16La leçon, pourtant, ne suffit pas à faire bouger les lignes. Jusqu’à l’arrivée de cette génération de Jeunes Turcs, prêts à s’engager dans l’aventure de l’autoédition collective pour défendre des parcours d’auteurs plutôt que de se contenter d’être les pourvoyeurs d’une industrie formatée. Tout à coup, le romanesque et l’aventure cessèrent d’être les horizons ultimes auxquels devaient s’astreindre les auteurs de bande dessinée. On n’hésitait plus à parler de soi par le biais de l’autofiction ou à mener des enquêtes sur des questions sociales ou historiques. D’un point de vue esthétique, le dessin pouvait être « approximatif » dès lors qu’il était sous-tendu par une énergie, une voix unique, originale, puissante. Bref, une sorte de « Nouvelle Vague » appliquée à la bande dessinée. À cette différence près qu’elle n’avait pas de « leaders » désignés – il s’agissait plutôt d’un agrégat circonstanciel de personnalités fortes mais très individualistes. En revanche, comme la Nouvelle Vague avait Les Cahiers du cinéma elle avait ses « lieux » : L’Association, bien sûr, et l’atelier Nawak.
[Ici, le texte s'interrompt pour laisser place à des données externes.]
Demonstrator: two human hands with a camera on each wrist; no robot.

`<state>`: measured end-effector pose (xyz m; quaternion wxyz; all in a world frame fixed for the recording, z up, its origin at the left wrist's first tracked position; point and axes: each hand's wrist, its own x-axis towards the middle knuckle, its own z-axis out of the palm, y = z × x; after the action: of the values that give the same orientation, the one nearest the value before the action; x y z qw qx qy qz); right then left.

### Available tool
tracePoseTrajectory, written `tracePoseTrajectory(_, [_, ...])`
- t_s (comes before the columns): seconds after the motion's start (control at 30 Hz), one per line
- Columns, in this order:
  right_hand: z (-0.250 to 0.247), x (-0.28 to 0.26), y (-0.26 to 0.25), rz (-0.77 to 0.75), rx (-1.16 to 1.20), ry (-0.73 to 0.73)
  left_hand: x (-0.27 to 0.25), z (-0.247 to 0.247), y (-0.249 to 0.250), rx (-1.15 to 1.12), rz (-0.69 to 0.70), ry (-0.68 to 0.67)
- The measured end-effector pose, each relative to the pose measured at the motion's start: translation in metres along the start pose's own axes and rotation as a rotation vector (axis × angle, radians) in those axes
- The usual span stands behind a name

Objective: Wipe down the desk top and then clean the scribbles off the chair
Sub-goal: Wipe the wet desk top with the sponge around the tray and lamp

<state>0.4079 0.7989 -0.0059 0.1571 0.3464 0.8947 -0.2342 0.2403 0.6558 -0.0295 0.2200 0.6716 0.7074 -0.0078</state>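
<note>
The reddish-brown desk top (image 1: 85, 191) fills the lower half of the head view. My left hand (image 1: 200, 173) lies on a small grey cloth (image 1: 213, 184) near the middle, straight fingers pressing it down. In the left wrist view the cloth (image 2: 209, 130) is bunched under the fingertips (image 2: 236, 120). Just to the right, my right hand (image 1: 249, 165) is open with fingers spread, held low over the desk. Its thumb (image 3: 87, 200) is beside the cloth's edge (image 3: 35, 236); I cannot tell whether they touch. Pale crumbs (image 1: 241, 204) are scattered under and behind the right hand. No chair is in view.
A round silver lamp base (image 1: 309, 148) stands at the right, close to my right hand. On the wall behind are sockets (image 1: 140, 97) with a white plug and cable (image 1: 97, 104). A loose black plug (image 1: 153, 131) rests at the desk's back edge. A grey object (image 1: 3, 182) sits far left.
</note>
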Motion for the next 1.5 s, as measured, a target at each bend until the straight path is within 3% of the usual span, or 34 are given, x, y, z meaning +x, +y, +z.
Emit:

17Nawak, c’était un deux pièces, poutres apparentes, au 44, rue Quincampoix, en plein cœur de Paris. L’espace était rempli de tables à dessin. Ni entreprise ni collectif structuré, l’atelier, ouvert en 1991, quelques mois après la création de L’Association, était un simple espace de travail commun où allaient se croiser, durant quatre ans, tous les futurs grands noms de la bande dessinée : Lewis Trondheim, Brigitte Findakly, Christophe Blain, Émile Bravo, Emmanuel Guibert, etc. Joann Sfar en poussa la porte à l’automne 1992. Il n’était toujours pas publié mais, outre ses travaux personnels, qu’il continuait d’envoyer en vain aux éditeurs, il participait à la vie de l’atelier : « Je prenais les commandes dont les autres ne voulaient pas. J’ai fait des boulots d’illustration assez honteux, comme le Guide des massages sensuels. J’ai aussi fait les plans d’une centrale électrique en mettant en avant les espaces verts et les plans d’eau, pour faire croire qu’elle n’était pas polluante », racontera-t-il en janvier 2011, dans l’entretien déjà évoqué avec L’Étudiant.

18C’est à Nawak que Thierry Groensteen fait sa connaissance au tout début de 1993 : « Je venais de créer l’Oubapo, l’Ouvroir de bande dessinée potentielle. Jean-Christophe Menu nous l’a présenté lors de la première réunion de travail, en disant : “C’est un jeune dessinateur qui développe des tas de projets. Il a demandé s’il pouvait se joindre à nous”. » À l’époque, loin de rêver à l’entartage de Joann Sfar, Menu portait sur lui un œil bienveillant. C’est d’ailleurs L’Association qui publiera, en janvier 1994, le premier album de Joann Sfar, Noyé le poisson. Année faste pour l’auteur puisque, neuf mois plus tard, en septembre 1994, un autre éditeur, Cornélius, fera paraître le tome 1 de ses Aventures d’Ossour Hyrsidoux. À peine plus d’un an après, en janvier 1996, ce sera au tour de Delcourt, un poids lourd du secteur de l’édition BD, de publier Joann Sfar, avec le premier tome de Petrus Barbygère, une série écrite avec Pierre Dubois.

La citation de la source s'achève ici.